### Problem
In the listing below, find the line that contains "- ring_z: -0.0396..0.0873" and the line that contains "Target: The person". Quote both and every line between them, exactly, and nothing more.

### The data
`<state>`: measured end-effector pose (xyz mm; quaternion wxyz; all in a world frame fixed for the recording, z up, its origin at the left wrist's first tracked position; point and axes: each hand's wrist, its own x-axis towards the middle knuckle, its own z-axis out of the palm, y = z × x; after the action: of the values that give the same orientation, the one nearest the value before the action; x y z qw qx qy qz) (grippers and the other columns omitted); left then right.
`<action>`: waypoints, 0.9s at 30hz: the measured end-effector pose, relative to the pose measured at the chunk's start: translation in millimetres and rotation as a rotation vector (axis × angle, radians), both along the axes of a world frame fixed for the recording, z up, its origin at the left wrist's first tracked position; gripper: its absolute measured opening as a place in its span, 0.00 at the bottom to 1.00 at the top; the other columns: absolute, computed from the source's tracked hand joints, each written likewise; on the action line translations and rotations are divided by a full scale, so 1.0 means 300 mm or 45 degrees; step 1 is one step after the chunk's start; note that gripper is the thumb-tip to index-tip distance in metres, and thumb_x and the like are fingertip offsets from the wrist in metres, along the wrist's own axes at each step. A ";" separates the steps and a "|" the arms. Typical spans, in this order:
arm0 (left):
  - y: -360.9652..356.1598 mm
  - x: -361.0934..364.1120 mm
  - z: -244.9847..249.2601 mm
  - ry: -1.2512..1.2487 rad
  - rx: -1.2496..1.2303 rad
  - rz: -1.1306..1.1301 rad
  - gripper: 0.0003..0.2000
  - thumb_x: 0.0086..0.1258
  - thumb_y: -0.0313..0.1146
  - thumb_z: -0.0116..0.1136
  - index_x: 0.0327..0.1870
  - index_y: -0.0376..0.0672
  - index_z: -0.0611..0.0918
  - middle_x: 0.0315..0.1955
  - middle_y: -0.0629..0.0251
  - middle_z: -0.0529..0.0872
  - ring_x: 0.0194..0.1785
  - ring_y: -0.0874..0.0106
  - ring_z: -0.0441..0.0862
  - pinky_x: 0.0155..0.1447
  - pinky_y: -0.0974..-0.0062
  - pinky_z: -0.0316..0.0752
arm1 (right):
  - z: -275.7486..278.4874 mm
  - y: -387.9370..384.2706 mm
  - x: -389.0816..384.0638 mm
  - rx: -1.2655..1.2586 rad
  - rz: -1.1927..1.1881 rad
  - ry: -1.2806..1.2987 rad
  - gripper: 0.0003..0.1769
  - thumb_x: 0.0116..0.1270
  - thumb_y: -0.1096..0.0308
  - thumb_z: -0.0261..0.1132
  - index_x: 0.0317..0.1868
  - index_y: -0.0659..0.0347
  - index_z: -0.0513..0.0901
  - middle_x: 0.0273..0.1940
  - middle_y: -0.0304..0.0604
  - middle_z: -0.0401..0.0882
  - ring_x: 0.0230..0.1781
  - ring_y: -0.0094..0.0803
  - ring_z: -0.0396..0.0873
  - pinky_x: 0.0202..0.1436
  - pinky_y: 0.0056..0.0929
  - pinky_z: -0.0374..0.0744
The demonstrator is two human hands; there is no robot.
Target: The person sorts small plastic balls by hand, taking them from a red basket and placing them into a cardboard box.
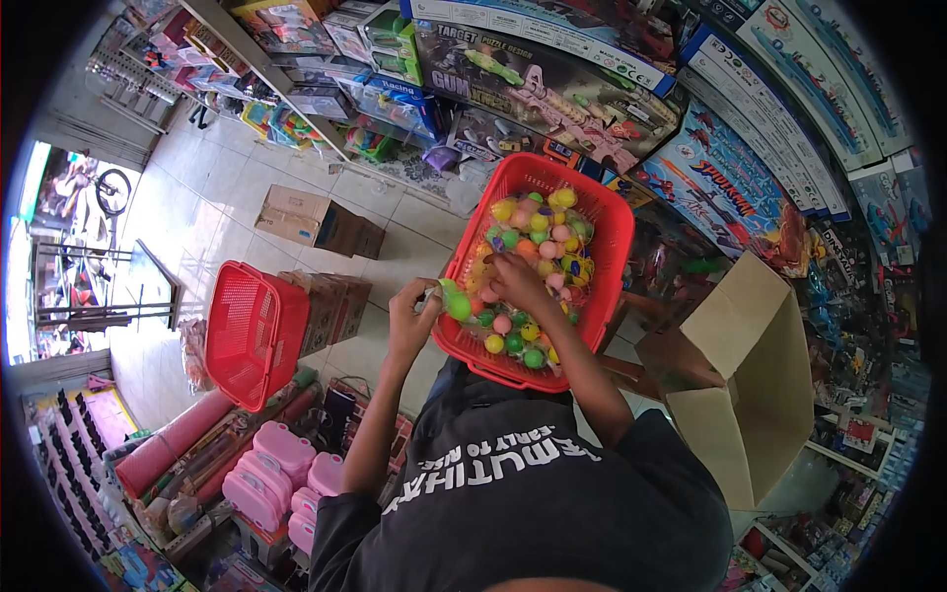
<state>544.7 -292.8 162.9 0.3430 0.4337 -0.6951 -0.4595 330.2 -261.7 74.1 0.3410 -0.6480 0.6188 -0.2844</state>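
Observation:
A red plastic basket sits in front of my body, filled with small colourful balls in yellow, green, pink and orange. Some of them look wrapped in clear plastic. At the basket's left rim, my left hand pinches a bright green ball, apparently in a clear wrapper. My right hand reaches over the near rim among the balls. Its fingers are bent together, and what they grip is hidden.
An open cardboard box stands at the right. On the left are a second red basket, a closed carton and pink cases. Shelves of boxed toys line the far side. Tiled floor lies leftward.

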 end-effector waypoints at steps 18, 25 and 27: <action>-0.008 0.102 -0.027 0.087 0.142 0.102 0.16 0.62 0.34 0.55 0.18 0.34 0.67 0.12 0.72 0.60 0.21 0.84 0.57 0.22 0.78 0.53 | -0.101 0.015 0.133 -0.046 -0.116 0.657 0.28 0.45 0.65 0.69 0.51 0.50 0.72 0.50 0.46 0.66 0.51 0.46 0.67 0.52 0.42 0.69; -0.026 0.126 -0.033 0.104 0.116 0.037 0.16 0.62 0.33 0.54 0.19 0.34 0.67 0.13 0.73 0.61 0.22 0.84 0.57 0.23 0.78 0.53 | -0.023 0.031 0.186 -0.052 -0.109 0.736 0.23 0.41 0.64 0.70 0.42 0.52 0.75 0.46 0.43 0.70 0.51 0.42 0.68 0.56 0.44 0.64; -0.029 0.128 -0.046 0.114 0.131 0.006 0.15 0.62 0.33 0.55 0.19 0.34 0.67 0.13 0.73 0.62 0.21 0.84 0.58 0.23 0.78 0.54 | -0.055 0.032 0.196 -0.075 -0.069 0.723 0.23 0.42 0.64 0.70 0.42 0.53 0.74 0.44 0.43 0.72 0.51 0.40 0.69 0.55 0.44 0.64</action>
<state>583.2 -301.5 148.9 0.3520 0.4315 -0.6534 -0.5128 389.1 -252.1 57.6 0.1272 -0.6945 0.6981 -0.1185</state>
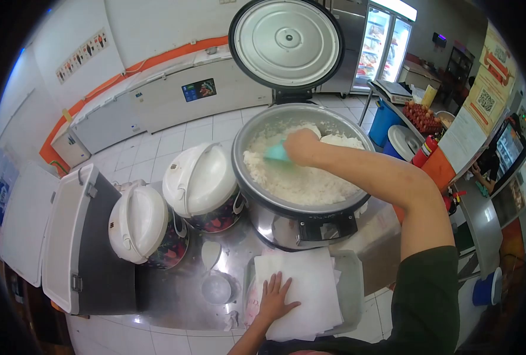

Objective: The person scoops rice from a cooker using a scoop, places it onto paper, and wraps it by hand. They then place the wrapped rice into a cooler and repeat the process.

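Observation:
My right hand (pixel 301 147) reaches into a large rice cooker (pixel 245 184), closed on a teal scoop (pixel 276 151), blurred by motion. The scoop dips into the white rice (pixel 310 184), toward the left of the pot. The cooker's round metal lid (pixel 286 47) stands raised behind it. My left hand (pixel 275 297) lies with fingers spread on a stack of white paper sheets (pixel 310 284), which rests in a grey tray (pixel 352 290) at the table's front edge.
Left of the cooker are two closed white-lidded rice containers (pixel 201 177) (pixel 136 222). A clear cup (pixel 217 288) and a white rice paddle (pixel 210 255) lie on the metal table (pixel 168 296). An open cooler box (pixel 106 248) stands at the far left.

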Demonstrator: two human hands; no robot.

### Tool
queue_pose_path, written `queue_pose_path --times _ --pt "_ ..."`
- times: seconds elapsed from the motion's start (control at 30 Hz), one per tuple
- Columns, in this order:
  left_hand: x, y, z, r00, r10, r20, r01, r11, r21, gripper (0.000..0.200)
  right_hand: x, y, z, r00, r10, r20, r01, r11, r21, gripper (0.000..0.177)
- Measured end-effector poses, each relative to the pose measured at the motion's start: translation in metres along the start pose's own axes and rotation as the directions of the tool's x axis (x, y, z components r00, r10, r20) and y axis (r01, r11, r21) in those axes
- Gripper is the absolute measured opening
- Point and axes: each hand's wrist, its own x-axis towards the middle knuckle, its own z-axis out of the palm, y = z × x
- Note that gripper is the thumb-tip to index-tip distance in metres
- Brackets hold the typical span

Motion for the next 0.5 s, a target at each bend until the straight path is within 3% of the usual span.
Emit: queue_pose_path --times 0.2,0.27,0.33,0.5 --pt "0.005 0.001 -0.028 0.99 -0.022 -0.138 0.003 0.991 -0.137 0.085 -0.024 0.004 -0.018 0.991 -0.108 0.085 0.109 0.994 -0.015 0.02" --pt "0.017 0.01 -0.051 0.942 -0.036 -0.334 -0.077 0.945 -0.319 0.085 -0.037 0.008 -0.038 0.983 -0.117 0.138 0.125 0.991 -0.049 0.019" --pt "0.029 0.017 -0.074 0.92 -0.022 -0.39 -0.125 0.929 -0.347 0.084 -0.05 0.011 -0.05 0.96 -0.184 0.212 0.189 0.982 -0.006 0.017" --pt "0.039 0.022 -0.097 0.87 -0.029 -0.492 -0.2 0.892 -0.407 0.081 -0.072 0.028 -0.043 0.94 -0.301 0.162 0.311 0.95 -0.039 0.029"
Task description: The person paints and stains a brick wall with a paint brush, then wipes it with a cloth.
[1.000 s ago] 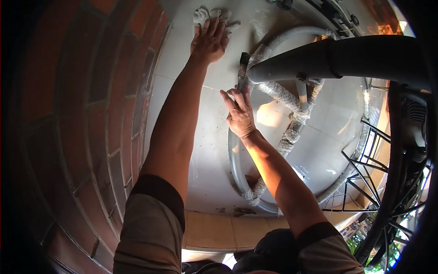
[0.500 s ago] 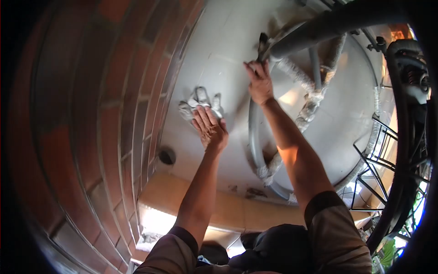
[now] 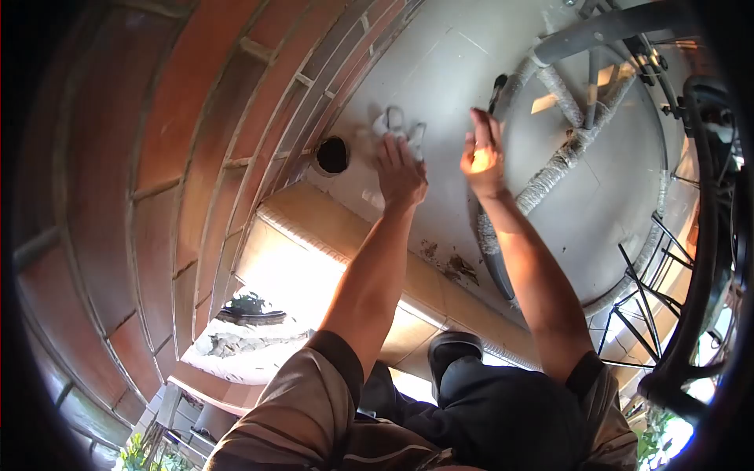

### Response to this task
  - ring_z: -0.0396..0.0873
  - pinky_x: 0.0202..0.1436
  - pinky_y: 0.0056..0.0929
  - pinky_z: -0.0374..0.0744
The demonstrator is two human hands; there is no robot.
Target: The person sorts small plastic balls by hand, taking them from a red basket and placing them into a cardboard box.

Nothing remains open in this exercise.